• What the task asks:
From top to bottom, reproduce the listing without a single change.
[[ Collected material, beginning ]]
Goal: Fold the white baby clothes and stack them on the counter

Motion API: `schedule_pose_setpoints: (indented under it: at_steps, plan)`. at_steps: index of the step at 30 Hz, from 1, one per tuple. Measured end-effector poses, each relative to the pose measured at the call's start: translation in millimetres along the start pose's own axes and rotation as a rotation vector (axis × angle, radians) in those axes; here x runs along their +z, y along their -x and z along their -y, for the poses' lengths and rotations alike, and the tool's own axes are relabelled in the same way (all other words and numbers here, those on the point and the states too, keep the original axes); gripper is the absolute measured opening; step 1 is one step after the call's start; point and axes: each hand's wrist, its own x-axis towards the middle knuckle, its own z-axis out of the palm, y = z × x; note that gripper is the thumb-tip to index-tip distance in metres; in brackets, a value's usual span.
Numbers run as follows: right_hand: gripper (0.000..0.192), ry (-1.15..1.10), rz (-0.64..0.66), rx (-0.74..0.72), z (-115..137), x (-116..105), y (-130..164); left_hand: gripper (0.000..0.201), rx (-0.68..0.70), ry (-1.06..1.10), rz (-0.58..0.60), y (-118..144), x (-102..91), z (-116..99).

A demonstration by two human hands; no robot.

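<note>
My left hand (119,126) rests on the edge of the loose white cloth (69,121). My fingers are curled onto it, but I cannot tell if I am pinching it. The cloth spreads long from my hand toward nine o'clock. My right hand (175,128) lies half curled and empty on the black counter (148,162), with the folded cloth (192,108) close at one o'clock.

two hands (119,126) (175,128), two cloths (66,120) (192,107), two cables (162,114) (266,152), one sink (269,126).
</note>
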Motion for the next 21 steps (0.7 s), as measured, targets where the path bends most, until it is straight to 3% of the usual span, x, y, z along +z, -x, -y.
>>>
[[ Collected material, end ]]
• Completed exercise:
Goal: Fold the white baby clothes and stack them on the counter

Motion API: `schedule_pose_setpoints: (indented under it: at_steps, plan)`. at_steps: index of the step at 30 Hz, from 1, one per tuple. Measured end-effector poses, each relative to the pose measured at the call's start: translation in millimetres along the start pose's own axes and rotation as a rotation vector (axis × angle, radians) in those axes; here x runs along their +z, y along their -x and z along their -y, for the poses' lengths and rotations alike, and the tool's own axes are relabelled in the same way (all other words and numbers here, those on the point and the states too, keep the original axes); gripper is the absolute measured opening; step 1 is one step after the call's start; point and axes: each hand's wrist, its own x-axis towards the middle knuckle, its own z-axis out of the palm, y = z × x; note that gripper is the thumb-tip to index-tip distance in metres; in brackets, a value's usual span.
Numbers run as follows: right_hand: gripper (0.000..0.192), ry (-1.15..1.10), rz (-0.64..0.66), rx (-0.74..0.72), z (-115..137), x (-116..105), y (-130..164); left_hand: gripper (0.000..0.201), rx (-0.68..0.70), ry (-1.06..1.10), rz (-0.58..0.60), y (-118..144), x (-102..91), z (-116..99).

A demonstration by two human hands; no robot.

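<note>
My left hand (119,126) rests on the edge of the loose white cloth (69,121). My fingers are curled onto it, but I cannot tell if I am pinching it. The cloth spreads long from my hand toward nine o'clock. My right hand (175,128) lies half curled and empty on the black counter (148,162), with the folded cloth (192,108) close at one o'clock.

two hands (119,126) (175,128), two cloths (66,120) (192,107), two cables (162,114) (266,152), one sink (269,126).
</note>
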Motion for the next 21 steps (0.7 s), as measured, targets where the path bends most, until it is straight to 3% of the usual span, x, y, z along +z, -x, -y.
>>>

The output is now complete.